▸ YOUR GOAL: Below are the entries; determine how many of their lines contain the string "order" and give that figure alone.

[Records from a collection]
##############################

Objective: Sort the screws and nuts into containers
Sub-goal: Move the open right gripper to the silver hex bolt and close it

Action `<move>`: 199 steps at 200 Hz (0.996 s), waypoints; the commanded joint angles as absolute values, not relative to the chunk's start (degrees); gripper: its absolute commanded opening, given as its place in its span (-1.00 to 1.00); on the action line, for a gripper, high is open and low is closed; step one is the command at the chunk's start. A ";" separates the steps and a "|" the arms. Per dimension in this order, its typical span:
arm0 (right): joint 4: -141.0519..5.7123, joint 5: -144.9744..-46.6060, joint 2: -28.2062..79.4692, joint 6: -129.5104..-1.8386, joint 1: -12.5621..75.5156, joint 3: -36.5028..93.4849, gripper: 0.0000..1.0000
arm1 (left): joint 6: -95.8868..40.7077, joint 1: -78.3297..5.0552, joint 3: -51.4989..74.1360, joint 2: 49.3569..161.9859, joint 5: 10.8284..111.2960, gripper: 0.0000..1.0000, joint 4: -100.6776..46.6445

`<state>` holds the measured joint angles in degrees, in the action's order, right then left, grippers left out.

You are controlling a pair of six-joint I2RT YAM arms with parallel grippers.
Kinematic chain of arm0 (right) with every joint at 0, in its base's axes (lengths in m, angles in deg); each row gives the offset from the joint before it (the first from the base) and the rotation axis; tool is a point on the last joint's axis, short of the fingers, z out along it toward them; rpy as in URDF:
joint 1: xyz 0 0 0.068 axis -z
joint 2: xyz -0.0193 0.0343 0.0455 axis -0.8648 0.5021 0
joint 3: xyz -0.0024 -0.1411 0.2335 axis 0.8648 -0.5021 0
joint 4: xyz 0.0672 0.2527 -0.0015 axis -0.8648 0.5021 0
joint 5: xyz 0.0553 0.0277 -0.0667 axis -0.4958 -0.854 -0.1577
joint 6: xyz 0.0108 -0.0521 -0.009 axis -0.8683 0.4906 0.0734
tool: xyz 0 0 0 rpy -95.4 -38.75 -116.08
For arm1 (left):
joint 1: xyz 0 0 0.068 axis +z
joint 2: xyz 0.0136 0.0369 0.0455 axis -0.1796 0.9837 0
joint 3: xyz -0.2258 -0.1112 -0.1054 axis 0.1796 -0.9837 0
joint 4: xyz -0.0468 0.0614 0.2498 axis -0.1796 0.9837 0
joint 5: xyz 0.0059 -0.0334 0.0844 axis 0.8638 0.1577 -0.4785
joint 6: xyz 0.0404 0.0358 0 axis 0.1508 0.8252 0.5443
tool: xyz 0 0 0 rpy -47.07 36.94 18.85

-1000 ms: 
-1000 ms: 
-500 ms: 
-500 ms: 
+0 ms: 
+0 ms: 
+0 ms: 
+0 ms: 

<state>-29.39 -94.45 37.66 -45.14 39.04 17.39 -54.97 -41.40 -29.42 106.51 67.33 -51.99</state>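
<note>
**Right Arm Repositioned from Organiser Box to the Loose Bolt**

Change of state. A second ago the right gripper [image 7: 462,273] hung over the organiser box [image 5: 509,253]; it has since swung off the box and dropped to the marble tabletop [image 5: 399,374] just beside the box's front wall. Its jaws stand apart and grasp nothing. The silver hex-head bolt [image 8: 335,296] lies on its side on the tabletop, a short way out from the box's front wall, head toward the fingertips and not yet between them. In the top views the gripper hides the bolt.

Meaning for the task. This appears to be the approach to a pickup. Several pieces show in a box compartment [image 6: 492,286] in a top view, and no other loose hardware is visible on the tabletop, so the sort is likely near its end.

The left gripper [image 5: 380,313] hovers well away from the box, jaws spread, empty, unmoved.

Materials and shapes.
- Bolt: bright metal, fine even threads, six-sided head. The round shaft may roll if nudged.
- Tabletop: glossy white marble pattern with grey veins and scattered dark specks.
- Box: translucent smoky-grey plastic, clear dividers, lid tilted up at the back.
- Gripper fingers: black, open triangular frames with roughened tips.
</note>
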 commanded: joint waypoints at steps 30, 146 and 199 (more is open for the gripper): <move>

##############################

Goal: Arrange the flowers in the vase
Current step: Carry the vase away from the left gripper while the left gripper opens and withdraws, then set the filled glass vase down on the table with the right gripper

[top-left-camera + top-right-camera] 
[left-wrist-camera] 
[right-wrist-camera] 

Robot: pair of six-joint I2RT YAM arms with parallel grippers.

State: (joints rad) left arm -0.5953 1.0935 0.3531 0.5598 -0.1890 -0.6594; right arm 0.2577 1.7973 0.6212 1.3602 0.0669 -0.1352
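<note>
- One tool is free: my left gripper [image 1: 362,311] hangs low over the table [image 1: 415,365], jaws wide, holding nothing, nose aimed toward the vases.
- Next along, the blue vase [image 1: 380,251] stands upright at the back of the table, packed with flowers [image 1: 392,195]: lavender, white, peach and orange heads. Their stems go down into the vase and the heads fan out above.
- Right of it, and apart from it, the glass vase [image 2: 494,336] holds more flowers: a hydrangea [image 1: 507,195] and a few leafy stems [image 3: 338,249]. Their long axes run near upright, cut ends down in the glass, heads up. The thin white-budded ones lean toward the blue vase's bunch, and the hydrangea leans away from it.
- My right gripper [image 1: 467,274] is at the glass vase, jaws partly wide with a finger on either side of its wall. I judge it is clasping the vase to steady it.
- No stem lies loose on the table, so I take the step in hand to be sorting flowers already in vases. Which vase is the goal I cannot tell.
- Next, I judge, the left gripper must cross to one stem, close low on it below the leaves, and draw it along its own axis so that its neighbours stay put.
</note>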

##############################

▸ WRITTEN RESPONSE: 2